## YOUR OBJECTIVE
Go through the listing below and return each line that includes "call".

•••

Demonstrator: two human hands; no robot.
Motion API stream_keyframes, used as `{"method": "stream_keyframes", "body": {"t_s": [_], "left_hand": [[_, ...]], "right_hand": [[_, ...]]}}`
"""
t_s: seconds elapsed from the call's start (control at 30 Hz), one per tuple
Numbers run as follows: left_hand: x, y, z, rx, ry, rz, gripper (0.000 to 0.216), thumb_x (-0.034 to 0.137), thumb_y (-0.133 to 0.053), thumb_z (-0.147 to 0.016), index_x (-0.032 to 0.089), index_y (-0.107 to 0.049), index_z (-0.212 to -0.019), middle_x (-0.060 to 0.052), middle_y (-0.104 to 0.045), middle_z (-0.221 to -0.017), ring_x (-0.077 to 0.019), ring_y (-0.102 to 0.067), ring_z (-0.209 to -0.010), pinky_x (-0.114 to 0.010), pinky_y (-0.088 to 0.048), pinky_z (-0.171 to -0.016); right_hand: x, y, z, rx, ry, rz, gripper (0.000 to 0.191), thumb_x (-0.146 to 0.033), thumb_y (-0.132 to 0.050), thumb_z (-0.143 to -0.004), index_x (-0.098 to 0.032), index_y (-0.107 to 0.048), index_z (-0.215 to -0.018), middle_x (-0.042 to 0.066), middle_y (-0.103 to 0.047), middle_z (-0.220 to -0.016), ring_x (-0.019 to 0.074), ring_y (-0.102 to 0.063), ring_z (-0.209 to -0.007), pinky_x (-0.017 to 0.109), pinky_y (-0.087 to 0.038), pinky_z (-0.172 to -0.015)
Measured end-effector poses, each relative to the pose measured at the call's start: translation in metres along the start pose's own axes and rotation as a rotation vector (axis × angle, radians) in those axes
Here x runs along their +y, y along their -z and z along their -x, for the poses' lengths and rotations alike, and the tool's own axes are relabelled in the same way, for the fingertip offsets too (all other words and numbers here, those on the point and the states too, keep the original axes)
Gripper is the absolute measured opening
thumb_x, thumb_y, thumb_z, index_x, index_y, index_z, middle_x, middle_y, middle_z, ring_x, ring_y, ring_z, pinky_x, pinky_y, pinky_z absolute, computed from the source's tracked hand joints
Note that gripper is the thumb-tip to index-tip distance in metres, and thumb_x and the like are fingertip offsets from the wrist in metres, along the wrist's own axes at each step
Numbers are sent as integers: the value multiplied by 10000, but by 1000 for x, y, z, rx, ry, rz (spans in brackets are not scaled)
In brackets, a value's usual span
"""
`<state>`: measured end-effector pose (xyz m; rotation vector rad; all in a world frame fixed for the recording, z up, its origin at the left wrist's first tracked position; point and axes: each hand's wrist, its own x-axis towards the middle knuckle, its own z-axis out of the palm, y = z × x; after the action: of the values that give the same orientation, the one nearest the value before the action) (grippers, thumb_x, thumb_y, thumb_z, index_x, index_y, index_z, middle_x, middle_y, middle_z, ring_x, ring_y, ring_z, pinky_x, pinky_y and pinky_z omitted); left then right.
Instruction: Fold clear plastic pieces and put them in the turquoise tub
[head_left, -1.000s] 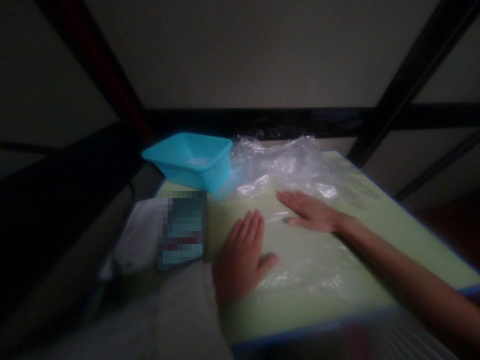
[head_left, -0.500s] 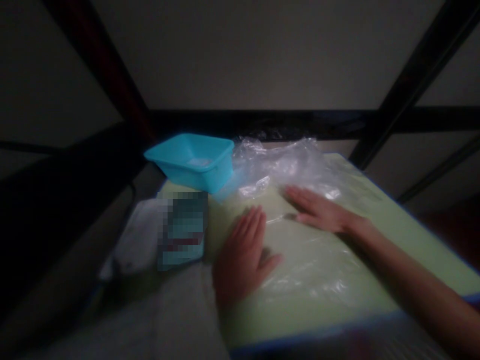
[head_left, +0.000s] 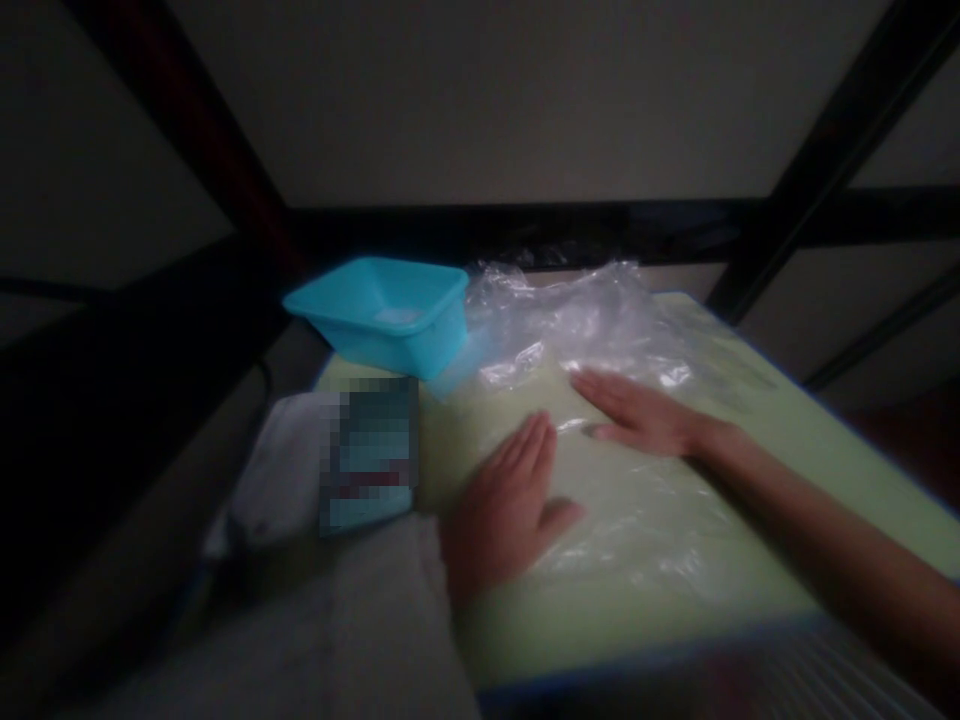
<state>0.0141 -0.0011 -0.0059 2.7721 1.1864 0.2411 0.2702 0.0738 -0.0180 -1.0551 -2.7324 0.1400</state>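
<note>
On my feed I see a dimly lit greyish wall (head_left: pixel 480 100) on the far side, a dark horizontal rail (head_left: pixel 360 230) low across it, slanting dark beams (head_left: pixel 821 150) left and right, and a blue-edged, yellow-green tabletop (head_left: pixel 817 440).

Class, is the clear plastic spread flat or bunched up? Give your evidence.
Both: the clear plastic lies nearly flat, faintly creased, at the near side; beyond the right hand it bunches into raised, shiny folds.
</note>
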Motion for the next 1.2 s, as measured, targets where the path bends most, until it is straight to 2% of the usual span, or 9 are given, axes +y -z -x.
{"method": "stream_keyframes", "body": {"t_s": [0.2,0.43,0.63,0.83,1.03,1.2], "left_hand": [[4,3,1,-63,40,-59,762,542,-456,-893,22,-288,-1425,-185,-171,-1523,-276,-138,-1421,-426,-201,-1163],[4,2,7,-30,57,-93,763,565,-469,-878,43,-322,-1416,-170,-194,-1522,-301,-169,-1414,-461,-210,-1153],[2,1,9,-15,76,-80,851,649,-523,-801,79,-355,-1410,-156,-226,-1519,-338,-195,-1407,-507,-208,-1137],[2,2,8,-9,77,-71,839,637,-526,-800,81,-364,-1407,-158,-236,-1517,-346,-204,-1404,-510,-209,-1131],[0,0,8,27,65,-25,871,637,-526,-796,59,-322,-1415,-193,-229,-1516,-349,-178,-1409,-514,-245,-1119],[-4,-2,9,87,92,50,782,578,-411,-888,34,-253,-1427,-204,-211,-1521,-296,-146,-1424,-487,-231,-1141]], "right_hand": [[1,1,0,-33,-7,3,689,-565,-304,-942,-225,-98,-1504,72,-177,-1523,270,-171,-1397,472,-224,-1142],[3,0,1,-52,-44,-7,687,-579,-289,-940,-223,-116,-1502,66,-188,-1525,259,-161,-1401,476,-209,-1143],[7,1,1,-60,-67,2,666,-581,-257,-944,-242,-117,-1500,56,-183,-1528,257,-149,-1406,497,-187,-1143],[6,0,1,-35,-104,23,697,-601,-270,-931,-223,-135,-1501,78,-206,-1523,269,-177,-1402,494,-192,-1142],[4,-1,1,11,-134,87,723,-625,-291,-912,-202,-194,-1491,100,-260,-1509,292,-263,-1379,494,-232,-1131],[-5,15,2,52,-141,116,732,-627,-253,-917,-129,-312,-1451,142,-329,-1480,310,-324,-1353,486,-293,-1106]]}}
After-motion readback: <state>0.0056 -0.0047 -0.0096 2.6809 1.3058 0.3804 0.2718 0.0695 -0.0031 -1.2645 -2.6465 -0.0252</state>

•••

## EXPECTED OUTPUT
t_s: seconds elapsed from the call's start (control at 30 Hz), one per tuple
Measured end-effector poses, each relative to the pose measured at the call's start: translation in metres along the start pose's own axes and rotation as a rotation vector (axis × angle, radians) in those axes

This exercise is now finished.